## DIRECTIONS
The response should be the lines of the data, starting at the first and ending at the one that contains "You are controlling", copied without change.

## SUPPLIED INFORMATION
[Start of section]
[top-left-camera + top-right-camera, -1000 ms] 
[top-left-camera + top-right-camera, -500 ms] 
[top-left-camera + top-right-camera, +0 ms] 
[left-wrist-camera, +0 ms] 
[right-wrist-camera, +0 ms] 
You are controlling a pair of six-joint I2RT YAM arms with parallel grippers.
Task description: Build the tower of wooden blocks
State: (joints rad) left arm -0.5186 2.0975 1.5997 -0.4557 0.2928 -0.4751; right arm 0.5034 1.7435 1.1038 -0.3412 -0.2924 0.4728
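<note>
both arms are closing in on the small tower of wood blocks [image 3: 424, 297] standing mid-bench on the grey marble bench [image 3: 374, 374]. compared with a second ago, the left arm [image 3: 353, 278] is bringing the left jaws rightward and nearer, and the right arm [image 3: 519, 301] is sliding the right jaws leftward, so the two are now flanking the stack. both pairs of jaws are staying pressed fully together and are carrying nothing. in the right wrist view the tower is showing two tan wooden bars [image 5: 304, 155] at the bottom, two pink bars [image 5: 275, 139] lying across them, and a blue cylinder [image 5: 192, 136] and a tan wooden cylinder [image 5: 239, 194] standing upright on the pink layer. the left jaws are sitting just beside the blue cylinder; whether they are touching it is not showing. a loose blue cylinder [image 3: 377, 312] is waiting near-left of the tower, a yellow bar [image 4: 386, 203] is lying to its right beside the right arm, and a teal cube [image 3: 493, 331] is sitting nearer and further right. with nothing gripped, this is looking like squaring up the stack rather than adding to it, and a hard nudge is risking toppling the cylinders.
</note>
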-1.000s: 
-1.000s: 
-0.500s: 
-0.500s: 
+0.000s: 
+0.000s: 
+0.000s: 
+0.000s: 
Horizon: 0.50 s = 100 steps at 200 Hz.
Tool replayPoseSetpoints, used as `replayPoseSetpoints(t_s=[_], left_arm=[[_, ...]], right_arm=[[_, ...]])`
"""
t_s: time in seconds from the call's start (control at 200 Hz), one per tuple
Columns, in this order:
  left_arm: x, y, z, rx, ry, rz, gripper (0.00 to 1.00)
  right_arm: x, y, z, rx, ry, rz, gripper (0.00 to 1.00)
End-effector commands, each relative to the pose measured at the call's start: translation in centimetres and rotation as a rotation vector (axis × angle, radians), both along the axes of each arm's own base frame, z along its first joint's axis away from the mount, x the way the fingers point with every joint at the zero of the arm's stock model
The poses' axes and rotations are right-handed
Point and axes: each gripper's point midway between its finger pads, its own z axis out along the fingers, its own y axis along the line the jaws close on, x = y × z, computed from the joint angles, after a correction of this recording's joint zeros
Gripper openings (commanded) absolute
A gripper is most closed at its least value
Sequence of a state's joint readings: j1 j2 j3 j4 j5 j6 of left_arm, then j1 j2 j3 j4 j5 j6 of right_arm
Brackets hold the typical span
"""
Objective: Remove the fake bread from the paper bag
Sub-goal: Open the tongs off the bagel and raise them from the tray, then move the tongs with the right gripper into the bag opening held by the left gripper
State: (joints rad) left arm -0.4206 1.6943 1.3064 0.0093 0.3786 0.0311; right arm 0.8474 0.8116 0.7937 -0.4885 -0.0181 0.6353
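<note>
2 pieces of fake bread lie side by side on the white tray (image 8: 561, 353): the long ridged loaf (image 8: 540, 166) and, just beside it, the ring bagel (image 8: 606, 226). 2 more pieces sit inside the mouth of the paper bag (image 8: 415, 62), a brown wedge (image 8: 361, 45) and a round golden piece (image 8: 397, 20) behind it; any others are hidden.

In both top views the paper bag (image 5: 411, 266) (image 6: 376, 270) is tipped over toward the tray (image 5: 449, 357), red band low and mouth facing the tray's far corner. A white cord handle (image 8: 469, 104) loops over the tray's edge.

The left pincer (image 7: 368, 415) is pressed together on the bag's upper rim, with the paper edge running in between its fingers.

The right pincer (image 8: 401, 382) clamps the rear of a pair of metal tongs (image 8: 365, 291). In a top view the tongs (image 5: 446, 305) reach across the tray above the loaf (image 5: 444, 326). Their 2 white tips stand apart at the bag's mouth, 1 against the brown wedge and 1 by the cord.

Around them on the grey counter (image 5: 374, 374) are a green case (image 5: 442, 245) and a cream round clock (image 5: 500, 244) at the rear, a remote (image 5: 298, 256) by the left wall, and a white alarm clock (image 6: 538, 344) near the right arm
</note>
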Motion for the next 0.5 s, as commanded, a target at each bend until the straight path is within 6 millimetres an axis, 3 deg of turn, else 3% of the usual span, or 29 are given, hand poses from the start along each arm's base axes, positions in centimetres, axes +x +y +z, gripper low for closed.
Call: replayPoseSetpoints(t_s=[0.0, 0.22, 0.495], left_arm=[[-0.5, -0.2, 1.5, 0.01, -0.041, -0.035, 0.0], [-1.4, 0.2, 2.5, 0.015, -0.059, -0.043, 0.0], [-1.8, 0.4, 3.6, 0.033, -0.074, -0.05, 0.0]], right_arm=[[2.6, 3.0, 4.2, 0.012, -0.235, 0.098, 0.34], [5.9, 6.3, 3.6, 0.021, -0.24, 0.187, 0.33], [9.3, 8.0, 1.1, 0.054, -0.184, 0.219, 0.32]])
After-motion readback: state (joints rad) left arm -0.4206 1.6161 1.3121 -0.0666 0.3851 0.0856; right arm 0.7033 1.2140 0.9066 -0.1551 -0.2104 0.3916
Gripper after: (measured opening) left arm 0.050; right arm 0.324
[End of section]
## SOLUTION TO THE EXERCISE
[top-left-camera + top-right-camera, -1000 ms] 
[top-left-camera + top-right-camera, -500 ms] 
[top-left-camera + top-right-camera, +0 ms] 
[left-wrist-camera, +0 ms] 
[right-wrist-camera, +0 ms] 
You are controlling a pair of six-joint I2RT YAM arms with parallel grippers.

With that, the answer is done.